▸ EXERCISE BRIEF: Copy the complete listing that follows, letter for letter.

▸ DATA EXCERPT:
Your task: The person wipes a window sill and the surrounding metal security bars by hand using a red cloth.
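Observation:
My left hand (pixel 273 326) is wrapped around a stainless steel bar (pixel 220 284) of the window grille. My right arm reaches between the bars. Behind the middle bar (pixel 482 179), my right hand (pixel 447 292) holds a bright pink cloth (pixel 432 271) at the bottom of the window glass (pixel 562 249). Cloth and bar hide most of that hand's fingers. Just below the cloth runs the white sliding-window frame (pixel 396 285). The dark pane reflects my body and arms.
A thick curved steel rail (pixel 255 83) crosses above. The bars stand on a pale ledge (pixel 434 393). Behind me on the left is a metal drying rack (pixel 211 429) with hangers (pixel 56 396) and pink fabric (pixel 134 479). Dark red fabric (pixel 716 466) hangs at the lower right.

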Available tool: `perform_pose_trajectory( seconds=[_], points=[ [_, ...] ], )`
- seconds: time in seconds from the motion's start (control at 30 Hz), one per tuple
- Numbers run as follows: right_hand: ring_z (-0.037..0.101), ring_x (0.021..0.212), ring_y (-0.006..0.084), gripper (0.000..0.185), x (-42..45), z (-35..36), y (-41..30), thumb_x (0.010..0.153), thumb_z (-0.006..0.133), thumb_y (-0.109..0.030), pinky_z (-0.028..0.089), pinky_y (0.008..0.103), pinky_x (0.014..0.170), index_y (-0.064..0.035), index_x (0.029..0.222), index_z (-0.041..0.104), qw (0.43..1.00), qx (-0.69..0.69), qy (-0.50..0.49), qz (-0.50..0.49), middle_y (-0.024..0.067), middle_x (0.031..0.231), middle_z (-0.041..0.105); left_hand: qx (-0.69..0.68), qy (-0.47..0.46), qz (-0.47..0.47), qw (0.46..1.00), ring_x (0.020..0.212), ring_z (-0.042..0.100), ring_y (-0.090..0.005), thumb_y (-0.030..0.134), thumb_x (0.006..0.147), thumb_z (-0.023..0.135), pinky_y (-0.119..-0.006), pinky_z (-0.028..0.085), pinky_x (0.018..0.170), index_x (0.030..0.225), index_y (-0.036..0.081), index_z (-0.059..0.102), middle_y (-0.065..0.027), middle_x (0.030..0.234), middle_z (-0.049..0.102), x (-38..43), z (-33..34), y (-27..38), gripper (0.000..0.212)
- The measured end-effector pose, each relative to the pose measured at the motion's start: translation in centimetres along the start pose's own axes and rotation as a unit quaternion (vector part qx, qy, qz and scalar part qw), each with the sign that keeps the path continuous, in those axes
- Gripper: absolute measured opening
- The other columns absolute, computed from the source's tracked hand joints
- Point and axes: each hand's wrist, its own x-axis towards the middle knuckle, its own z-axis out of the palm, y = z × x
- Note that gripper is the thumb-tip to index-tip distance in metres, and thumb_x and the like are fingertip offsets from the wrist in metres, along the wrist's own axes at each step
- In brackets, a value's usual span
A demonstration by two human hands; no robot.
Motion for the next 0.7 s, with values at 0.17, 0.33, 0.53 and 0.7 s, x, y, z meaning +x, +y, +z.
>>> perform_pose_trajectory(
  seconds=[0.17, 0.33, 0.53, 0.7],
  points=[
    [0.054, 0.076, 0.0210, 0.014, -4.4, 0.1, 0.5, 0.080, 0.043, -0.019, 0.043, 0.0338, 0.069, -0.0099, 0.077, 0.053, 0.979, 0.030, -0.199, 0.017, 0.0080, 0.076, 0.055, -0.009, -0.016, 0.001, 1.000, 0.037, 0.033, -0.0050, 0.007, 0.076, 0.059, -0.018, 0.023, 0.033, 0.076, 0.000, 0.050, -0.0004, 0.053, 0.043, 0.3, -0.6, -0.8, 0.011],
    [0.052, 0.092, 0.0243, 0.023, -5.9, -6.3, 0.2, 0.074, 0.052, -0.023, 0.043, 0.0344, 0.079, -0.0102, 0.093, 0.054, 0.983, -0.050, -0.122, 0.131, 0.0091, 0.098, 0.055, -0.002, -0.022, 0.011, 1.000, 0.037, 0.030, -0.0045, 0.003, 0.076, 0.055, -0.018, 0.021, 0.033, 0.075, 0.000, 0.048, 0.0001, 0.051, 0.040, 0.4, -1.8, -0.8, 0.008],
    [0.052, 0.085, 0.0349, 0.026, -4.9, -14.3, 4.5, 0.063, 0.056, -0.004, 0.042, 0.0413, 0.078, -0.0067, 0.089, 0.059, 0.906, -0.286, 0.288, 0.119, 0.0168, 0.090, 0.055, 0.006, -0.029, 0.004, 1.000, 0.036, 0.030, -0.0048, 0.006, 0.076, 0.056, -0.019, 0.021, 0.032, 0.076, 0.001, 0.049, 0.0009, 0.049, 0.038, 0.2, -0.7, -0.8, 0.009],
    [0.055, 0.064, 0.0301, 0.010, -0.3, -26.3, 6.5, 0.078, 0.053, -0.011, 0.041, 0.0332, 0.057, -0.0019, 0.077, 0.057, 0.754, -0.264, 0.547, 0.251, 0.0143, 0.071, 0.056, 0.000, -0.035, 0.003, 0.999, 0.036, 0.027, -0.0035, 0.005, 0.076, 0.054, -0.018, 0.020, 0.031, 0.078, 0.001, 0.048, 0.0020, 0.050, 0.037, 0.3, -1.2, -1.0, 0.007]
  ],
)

▸ RESPONSE:
Your task: The person wipes a window sill and the surrounding metal security bars by hand using a red cloth.
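Observation:
My left hand (pixel 273 326) is wrapped around a stainless steel bar (pixel 220 284) of the window grille. My right arm reaches between the bars. Behind the middle bar (pixel 482 179), my right hand (pixel 447 292) holds a bright pink cloth (pixel 432 271) at the bottom of the window glass (pixel 562 249). Cloth and bar hide most of that hand's fingers. Just below the cloth runs the white sliding-window frame (pixel 396 285). The dark pane reflects my body and arms.
A thick curved steel rail (pixel 255 83) crosses above. The bars stand on a pale ledge (pixel 434 393). Behind me on the left is a metal drying rack (pixel 211 429) with hangers (pixel 56 396) and pink fabric (pixel 134 479). Dark red fabric (pixel 716 466) hangs at the lower right.
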
Available tool: `perform_pose_trajectory( seconds=[_], points=[ [_, ...] ], )`
- seconds: time in seconds from the motion's start (control at 30 Hz), one per tuple
- Numbers run as follows: right_hand: ring_z (-0.037..0.101), ring_x (0.021..0.212), ring_y (-0.006..0.084), gripper (0.000..0.185), x (-42..45), z (-35..36), y (-41..30), thumb_x (0.010..0.153), thumb_z (-0.006..0.133), thumb_y (-0.109..0.030), pinky_z (-0.028..0.089), pinky_y (0.008..0.103), pinky_x (0.014..0.170), index_y (-0.064..0.035), index_x (0.029..0.222), index_z (-0.041..0.104), qw (0.43..1.00), qx (-0.69..0.69), qy (-0.50..0.49), qz (-0.50..0.49), middle_y (-0.024..0.067), middle_x (0.031..0.231), middle_z (-0.041..0.105); left_hand: qx (-0.69..0.68), qy (-0.47..0.46), qz (-0.47..0.47), qw (0.46..1.00), ring_x (0.020..0.212), ring_z (-0.042..0.100), ring_y (-0.090..0.005), thumb_y (-0.030..0.134), thumb_x (0.006..0.147), thumb_z (-0.023..0.135), pinky_y (-0.119..-0.006), pinky_z (-0.028..0.085), pinky_x (0.018..0.170), index_x (0.030..0.225), index_y (-0.036..0.081), index_z (-0.059..0.102), middle_y (-0.065..0.027), middle_x (0.030..0.234), middle_z (-0.049..0.102), x (-38..43), z (-33..34), y (-27..38), gripper (0.000..0.212)
- The measured end-effector pose, each relative to the pose measured at the motion's start: translation in centimetres along the start pose's own axes and rotation as a unit quaternion (vector part qx, qy, qz and scalar part qw), each with the sign that keeps the path continuous, in those axes
- Gripper: absolute measured opening
- The other columns absolute, computed from the source's tracked hand joints
- Point and axes: each hand's wrist, its own x-axis towards the middle knuckle, its own z-axis out of the palm, y = z × x
- Note that gripper is the thumb-tip to index-tip distance in metres, and thumb_x and the like are fingertip offsets from the wrist in metres, along the wrist's own axes at each step
- In brackets, a value's usual span
A demonstration by two human hands; no robot.
Motion for the next 0.7 s, with values at 0.17, 0.33, 0.53 and 0.7 s, x, y, z meaning +x, +y, +z.
>>> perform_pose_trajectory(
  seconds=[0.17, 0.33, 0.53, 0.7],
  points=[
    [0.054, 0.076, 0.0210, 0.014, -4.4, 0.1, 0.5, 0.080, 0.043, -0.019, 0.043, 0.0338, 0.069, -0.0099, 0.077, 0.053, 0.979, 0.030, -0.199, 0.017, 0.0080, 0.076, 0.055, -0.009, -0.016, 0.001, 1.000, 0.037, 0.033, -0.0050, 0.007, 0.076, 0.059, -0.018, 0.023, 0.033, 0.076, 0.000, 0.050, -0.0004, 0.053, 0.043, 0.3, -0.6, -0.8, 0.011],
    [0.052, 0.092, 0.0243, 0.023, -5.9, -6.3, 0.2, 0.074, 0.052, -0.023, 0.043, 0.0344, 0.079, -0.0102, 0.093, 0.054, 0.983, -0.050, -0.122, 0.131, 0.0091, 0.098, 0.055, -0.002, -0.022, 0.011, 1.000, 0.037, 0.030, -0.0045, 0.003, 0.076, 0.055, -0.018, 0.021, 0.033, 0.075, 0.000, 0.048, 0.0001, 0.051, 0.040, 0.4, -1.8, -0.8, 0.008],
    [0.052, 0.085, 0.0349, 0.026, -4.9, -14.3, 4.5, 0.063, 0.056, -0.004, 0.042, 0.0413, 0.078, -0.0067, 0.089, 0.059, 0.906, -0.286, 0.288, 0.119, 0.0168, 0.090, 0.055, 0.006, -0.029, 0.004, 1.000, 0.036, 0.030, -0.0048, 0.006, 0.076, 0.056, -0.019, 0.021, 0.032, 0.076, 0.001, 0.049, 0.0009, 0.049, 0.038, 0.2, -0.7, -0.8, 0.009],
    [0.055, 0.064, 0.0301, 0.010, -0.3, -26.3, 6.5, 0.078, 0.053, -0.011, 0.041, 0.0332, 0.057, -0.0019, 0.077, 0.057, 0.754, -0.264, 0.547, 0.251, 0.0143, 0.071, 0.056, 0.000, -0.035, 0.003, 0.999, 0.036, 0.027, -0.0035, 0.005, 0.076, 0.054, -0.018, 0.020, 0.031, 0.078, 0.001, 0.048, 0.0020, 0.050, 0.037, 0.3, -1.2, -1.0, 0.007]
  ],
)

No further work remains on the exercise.